Removed the carb to look at piston and I do see some scoring on the piston.


So my question is should I just scrap this engine or is there still hope?


I was hoping to get it running and sell for about $135-$145 , Don't want the cost of parts to eat up the profits so I am working for free.
Thanks, Randy


----------



## JLawrence08648 (Jan 15, 2017)

Did you squirt starting fluid in the carb? Check for spark? Sometimes there is no spark because there is a ground.


----------



## RedOctobyr (Mar 2, 2014)

He said it has spark, but I would second the suggestion of using some starting fluid, or spraying some gas into the carb's throat, to see if will run briefly. At least that would tell you if it's a carb problem. 

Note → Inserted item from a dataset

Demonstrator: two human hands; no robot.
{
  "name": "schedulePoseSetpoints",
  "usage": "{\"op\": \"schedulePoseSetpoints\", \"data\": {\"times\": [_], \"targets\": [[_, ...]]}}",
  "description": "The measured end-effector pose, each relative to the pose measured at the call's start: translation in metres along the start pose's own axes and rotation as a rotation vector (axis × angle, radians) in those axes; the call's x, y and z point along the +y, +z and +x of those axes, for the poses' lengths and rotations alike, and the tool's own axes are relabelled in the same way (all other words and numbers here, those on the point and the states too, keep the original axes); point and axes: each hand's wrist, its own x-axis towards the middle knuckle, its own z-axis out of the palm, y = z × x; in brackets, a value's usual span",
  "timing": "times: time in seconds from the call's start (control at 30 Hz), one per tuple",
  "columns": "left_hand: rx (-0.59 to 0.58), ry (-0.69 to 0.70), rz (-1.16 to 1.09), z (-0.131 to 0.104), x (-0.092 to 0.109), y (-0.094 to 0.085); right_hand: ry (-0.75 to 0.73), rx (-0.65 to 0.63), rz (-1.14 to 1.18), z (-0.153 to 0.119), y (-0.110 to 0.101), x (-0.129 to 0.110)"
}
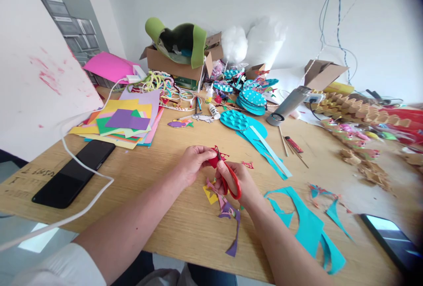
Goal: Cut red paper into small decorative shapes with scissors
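Note:
My left hand (192, 162) pinches a small piece of red paper (214, 161) between thumb and fingers above the table. In my right hand (238, 180) is a pair of scissors with red handles (234, 184); its blades meet the red paper. The exact cut line is too small to make out. Just beyond the hands lie thin red paper scraps (247, 165). Below them rest purple paper scraps (233, 224), pink strips and a yellow scrap (210, 194) with a cut-out shape. A purple paper fish (179, 124) lies further back.
Coloured paper sheets (128, 120) are stacked at the left, near a black phone (74, 173) and a white cable (86, 167). Blue offcuts (306, 222) spread at right, by another phone (393, 242). Behind stand glue bottles (214, 111), a metal cylinder (289, 105) and a cardboard box (175, 65).

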Motion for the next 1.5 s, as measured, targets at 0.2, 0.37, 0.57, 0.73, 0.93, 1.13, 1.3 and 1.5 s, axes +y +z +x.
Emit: {"op": "schedulePoseSetpoints", "data": {"times": [0.2, 0.37, 0.57, 0.73, 0.93, 1.13, 1.3, 1.5], "targets": [[0.004, -0.003, -0.002, 0.0, 0.0002, -0.0002, 0.022, 0.02, -0.013, -0.0013, 0.0003, -0.0001], [0.012, 0.003, -0.004, 0.0004, 0.0003, -0.001, 0.044, 0.027, -0.032, -0.0014, 0.0008, -0.0001], [-0.01, 0.015, 0.02, 0.0005, 0.0011, -0.0016, 0.051, 0.021, -0.007, -0.0013, 0.0004, -0.0006], [-0.017, 0.02, 0.041, 0.0007, 0.0025, -0.002, 0.059, 0.021, -0.013, -0.0013, 0.0002, 0.0], [-0.004, 0.028, 0.061, 0.0011, 0.0041, -0.004, 0.062, 0.008, -0.009, -0.0011, -0.0002, 0.0012], [-0.02, 0.038, 0.085, 0.0019, 0.0042, -0.0057, 0.056, 0.001, -0.006, -0.0014, -0.0012, 0.002], [-0.014, 0.034, 0.094, 0.0022, 0.0044, -0.0063, 0.054, -0.003, -0.031, -0.0013, -0.0016, 0.0015], [-0.01, 0.029, 0.095, 0.0018, 0.0055, -0.0059, 0.063, 0.01, -0.06, 0.0003, -0.0022, 0.0035]]}}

I would expect that you'd have enough to get it to start with 90 psi, but I could be wrong. My 4-strokes fire with significantly less than that, which is what I'm using as a reference point.


----------



## Snowbelt_subie (Dec 20, 2016)

JLawrence08648 said:


> Did you squirt starting fluid in the carb? Check for spark? Sometimes there is no spark because there is a ground.


Yea make sure it will pop a little with starting fluid. 90psi is right on the fence on if it will run. 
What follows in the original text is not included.